Global Mechanical Presses Industry 2016 Market Research Report
https://www.linkedin.com/pulse/global-mechanical-presses-industry-2016-market-research-vivi-chen

Scroll to the bottom for listings


Thanks. Yup. Agreed. Schuler is likely the Press supplier.

As you'll recall Tesla had a big problem getting the existing big press moved to Fremont.
It was going to take the mfg or vendor a long time to set it up so tesla decided to set it up themselves.
They got it done much faster than the vendor's estimate.

I learned about this on the tesla factory tour. they were proud to talk about it
 
If that is their biggest problem, then it is likely good news, as EM said "there are lots of machine shops".

I suppose... but begs the question: When will Tesla finally start stamping Model3 body panels? Kinda hard to assemble alphas without the body panels

Final assembly line is NOT required, but body panels are ummm. "essential"

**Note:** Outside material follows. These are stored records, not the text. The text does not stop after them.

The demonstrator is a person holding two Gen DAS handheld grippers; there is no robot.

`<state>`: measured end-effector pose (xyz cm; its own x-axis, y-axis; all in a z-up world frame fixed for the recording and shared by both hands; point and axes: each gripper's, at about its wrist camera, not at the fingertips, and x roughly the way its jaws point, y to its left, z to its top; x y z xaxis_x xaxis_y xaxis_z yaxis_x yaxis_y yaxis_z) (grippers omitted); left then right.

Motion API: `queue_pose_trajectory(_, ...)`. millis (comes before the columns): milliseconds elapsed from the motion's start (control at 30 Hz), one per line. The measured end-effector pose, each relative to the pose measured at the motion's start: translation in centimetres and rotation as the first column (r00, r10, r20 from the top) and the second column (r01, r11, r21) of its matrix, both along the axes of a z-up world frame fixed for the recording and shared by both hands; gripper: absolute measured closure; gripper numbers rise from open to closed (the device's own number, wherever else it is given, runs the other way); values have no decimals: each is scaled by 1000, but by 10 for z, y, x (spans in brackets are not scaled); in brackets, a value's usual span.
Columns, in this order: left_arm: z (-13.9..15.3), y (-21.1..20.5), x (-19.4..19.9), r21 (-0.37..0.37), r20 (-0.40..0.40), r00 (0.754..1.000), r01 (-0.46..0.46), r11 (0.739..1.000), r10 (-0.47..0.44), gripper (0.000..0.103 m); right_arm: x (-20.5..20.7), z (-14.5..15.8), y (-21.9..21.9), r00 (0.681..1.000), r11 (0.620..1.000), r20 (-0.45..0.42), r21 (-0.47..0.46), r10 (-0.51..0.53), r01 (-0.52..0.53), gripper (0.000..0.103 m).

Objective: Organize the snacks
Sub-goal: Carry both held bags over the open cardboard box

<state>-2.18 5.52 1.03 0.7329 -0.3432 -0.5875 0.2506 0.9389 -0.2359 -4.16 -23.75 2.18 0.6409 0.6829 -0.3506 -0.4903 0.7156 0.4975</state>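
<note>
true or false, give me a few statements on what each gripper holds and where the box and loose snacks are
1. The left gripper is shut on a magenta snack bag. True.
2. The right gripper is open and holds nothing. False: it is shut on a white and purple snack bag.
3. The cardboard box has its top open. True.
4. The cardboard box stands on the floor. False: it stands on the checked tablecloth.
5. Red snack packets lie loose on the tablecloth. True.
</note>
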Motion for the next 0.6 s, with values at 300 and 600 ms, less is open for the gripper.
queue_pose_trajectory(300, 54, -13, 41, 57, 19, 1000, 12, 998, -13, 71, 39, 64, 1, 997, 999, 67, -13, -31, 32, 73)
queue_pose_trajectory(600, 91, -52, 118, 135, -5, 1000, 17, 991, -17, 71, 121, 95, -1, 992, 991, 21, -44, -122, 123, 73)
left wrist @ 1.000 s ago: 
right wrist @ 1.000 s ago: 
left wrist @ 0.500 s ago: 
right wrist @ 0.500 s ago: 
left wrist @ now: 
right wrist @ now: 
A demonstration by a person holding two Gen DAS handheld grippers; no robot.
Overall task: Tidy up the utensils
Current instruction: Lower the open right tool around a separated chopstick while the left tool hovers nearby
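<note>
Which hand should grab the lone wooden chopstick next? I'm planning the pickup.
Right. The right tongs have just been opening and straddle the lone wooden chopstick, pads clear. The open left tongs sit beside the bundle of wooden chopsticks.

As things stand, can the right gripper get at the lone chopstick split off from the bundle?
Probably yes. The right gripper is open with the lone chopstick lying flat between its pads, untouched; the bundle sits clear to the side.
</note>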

I honestly assumed tesla would have alphas by March/April (Tens of cars)
And then Betas by June/July.

Maybe I've been smokin' something big...
 
Diesel ban in effect in Oslo starting tuesday: Google Translate

This rule has been on the books for a while now, but this is the first time it's being used. Diesel cars will be prohibited from driving on municipal roads in Oslo municipality between 6 am and 10 pm starting Tuseday and continuing until further notice. This should be interesting to watch. :)

Many people will likely be very vocal in their protests, some will drive anyway. (Around 40% of cars use diesel, so tens of thousands of people will be very inconvenienced.) I just hope the police will be out in force.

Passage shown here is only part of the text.